In considering the social and economic prospects from seaweed cultivation, selecting the right environmental location for stable growth is paramount. For example, In Brazil, de Sousa et al. (2012) used Geographic Information System (GIS) to select appropriate locations for Seaweed (Gracilaria birdiae) cultivation. In another study, Sulma et al. (2008) also used remote sensing data to identify ecologically suitable sites for the cultivation of seaweeds. These selected sites were primarily based on water biophysical parameters, which include sea surface temperature, total suspended matter, bathymetry, sheltered coast and current movement. According to Kronen (2010), incorrect sea surface temperatures could result in seaweed loss due to filamentous epiphyte polysophonia and ice-ice disease.

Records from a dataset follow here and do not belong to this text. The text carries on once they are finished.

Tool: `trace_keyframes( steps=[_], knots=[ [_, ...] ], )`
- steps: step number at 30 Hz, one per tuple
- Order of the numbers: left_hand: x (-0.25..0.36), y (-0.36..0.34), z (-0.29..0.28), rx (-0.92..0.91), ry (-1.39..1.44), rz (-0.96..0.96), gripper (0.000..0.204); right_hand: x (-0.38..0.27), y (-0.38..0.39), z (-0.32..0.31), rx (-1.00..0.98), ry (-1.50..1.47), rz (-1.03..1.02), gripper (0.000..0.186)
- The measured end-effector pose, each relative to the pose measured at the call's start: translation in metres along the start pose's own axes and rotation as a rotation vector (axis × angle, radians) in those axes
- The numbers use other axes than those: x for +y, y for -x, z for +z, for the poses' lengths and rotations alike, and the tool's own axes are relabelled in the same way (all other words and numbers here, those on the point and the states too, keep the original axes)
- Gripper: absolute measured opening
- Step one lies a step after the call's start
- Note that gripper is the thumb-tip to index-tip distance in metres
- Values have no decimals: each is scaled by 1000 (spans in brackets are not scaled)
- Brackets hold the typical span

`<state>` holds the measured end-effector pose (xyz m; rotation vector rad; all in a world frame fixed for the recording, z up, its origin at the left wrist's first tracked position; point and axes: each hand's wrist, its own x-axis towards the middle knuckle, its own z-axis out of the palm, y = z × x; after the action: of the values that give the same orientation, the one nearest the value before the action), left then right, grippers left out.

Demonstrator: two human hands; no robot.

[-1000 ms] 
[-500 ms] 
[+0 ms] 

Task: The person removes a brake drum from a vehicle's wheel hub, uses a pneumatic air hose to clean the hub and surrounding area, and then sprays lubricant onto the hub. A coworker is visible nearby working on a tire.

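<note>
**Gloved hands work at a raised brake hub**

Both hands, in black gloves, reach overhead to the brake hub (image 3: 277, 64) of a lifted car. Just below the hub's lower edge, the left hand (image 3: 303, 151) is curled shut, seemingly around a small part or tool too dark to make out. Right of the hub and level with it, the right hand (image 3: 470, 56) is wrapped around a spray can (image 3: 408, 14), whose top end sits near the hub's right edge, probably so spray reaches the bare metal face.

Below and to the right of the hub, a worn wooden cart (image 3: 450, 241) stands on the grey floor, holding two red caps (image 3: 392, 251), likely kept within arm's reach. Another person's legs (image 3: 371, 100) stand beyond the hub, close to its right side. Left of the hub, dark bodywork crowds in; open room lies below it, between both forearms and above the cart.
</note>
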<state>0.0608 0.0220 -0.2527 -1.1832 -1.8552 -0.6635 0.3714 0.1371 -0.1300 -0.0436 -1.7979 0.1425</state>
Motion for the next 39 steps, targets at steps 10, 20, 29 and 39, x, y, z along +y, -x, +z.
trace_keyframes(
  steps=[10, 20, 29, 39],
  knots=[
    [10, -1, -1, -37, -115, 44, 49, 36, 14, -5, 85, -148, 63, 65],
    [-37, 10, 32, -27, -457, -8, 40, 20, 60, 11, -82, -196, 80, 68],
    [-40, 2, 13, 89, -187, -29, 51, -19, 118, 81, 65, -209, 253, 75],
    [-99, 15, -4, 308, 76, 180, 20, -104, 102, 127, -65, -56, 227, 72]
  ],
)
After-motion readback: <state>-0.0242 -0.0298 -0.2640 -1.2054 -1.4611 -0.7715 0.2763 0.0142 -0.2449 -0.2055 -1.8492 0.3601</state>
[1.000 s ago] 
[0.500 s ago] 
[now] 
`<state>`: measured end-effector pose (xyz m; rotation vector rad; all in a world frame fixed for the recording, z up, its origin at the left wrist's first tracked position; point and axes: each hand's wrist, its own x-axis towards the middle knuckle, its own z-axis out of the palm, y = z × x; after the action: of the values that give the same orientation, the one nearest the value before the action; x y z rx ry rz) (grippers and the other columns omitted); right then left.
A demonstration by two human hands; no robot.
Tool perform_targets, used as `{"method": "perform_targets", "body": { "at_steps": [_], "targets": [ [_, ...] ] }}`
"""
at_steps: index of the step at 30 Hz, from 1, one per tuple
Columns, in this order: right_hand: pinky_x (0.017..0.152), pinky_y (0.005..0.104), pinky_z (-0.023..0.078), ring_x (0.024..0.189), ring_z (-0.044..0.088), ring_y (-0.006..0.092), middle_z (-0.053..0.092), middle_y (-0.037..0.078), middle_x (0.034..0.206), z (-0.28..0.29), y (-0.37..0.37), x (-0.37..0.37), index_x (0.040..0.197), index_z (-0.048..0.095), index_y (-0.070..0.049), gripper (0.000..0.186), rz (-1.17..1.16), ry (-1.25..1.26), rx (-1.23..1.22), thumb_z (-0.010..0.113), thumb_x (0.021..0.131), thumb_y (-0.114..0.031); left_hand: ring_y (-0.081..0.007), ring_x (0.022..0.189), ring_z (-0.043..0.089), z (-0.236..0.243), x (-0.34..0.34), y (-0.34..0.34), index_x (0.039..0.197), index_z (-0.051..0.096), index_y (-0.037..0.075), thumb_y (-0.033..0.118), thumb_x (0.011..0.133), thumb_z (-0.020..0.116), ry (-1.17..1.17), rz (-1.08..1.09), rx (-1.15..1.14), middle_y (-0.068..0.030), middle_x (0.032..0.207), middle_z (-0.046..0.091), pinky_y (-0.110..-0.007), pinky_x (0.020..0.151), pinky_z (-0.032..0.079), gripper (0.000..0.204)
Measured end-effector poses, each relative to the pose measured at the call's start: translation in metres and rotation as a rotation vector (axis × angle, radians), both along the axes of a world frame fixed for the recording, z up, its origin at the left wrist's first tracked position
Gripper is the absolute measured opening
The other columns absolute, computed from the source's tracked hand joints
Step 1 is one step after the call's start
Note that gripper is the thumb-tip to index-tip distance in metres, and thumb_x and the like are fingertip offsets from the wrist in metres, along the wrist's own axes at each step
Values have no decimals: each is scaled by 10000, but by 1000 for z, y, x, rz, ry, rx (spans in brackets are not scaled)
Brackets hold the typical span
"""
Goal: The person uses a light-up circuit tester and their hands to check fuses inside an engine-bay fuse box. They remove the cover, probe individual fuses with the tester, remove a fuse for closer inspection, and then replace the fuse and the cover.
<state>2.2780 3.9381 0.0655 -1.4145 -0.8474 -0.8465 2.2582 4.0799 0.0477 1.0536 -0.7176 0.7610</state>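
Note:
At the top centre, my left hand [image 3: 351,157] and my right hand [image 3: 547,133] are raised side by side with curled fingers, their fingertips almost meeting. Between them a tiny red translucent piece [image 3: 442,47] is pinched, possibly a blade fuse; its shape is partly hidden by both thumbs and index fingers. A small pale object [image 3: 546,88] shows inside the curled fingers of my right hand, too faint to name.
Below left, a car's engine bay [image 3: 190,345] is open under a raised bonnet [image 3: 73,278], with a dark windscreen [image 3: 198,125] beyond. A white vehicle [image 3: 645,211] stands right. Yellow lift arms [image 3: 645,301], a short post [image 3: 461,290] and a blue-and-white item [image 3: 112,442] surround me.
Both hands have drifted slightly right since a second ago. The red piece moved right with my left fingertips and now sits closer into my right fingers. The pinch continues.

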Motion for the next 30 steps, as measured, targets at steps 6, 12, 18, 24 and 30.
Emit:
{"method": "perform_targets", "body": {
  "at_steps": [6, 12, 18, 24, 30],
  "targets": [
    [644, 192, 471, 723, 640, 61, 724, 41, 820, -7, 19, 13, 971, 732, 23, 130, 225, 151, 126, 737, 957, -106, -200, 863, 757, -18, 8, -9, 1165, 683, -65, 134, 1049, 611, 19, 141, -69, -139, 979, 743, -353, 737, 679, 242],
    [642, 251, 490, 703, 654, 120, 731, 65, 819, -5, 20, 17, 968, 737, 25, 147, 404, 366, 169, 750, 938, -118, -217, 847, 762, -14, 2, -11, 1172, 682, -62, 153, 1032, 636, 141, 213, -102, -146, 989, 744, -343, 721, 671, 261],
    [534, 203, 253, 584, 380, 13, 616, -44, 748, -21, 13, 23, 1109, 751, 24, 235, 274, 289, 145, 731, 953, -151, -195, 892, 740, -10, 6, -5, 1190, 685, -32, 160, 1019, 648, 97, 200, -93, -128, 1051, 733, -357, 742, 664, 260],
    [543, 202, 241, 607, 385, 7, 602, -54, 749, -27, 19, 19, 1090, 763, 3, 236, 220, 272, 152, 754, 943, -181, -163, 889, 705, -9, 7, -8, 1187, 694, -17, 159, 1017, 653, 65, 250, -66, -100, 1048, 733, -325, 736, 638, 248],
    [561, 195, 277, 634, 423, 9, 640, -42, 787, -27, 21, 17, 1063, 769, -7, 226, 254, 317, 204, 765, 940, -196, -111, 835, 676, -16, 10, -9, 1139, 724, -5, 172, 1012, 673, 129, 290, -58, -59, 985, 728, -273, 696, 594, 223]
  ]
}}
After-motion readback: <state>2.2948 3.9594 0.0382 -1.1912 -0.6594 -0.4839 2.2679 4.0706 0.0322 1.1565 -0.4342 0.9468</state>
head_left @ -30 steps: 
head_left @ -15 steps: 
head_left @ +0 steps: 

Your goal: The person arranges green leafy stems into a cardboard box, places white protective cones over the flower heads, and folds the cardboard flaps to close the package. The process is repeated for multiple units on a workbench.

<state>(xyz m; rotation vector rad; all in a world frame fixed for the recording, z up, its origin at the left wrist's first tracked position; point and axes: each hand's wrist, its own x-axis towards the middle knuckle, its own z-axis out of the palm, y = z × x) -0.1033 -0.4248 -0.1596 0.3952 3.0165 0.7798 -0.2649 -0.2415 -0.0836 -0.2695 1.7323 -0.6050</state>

Seaweeds (macro algae) have been inundating the shores of Ghana for decades now and among them are green, brown and red algae which includes Ulva fasciata, Sargassum vulgare and Hypnea musciformes (Nunoo and Ameka, 2005; Gbedemah, 2014). Hypnea originates from Trieste in Italy, and is now spreading throughout the world including Africa (IUCN/SSC/ISSG, 2004, Holst et. al, 1994). The practice of aquaculture and movements of boats and vessels influence the distribution of the Hypnea seaweed (IUCN/SSC/ISSG, 2004). On the other hand, the invasion of Sargassum seaweed along the coast of Ghana is believed to have originated from the Sargasso Sea. Its spread is facilitated by current flow along the West African coastline from Senegal, Cote D’Ivoire all the way to Ghana. The presence of S. vulgare was detected in Ghana in 2009. This seaweed later increased in quantity in 2012-2014 especially, in the western part of the country with serious implications for continued coastal activities. In addition to Hypnea and Sargassum, Ghanaian fishermen in the Western region have observed that the prevailing Guinea current has moved U. fasciata to within 2 km offshore of New Town (Granger et.al 2012).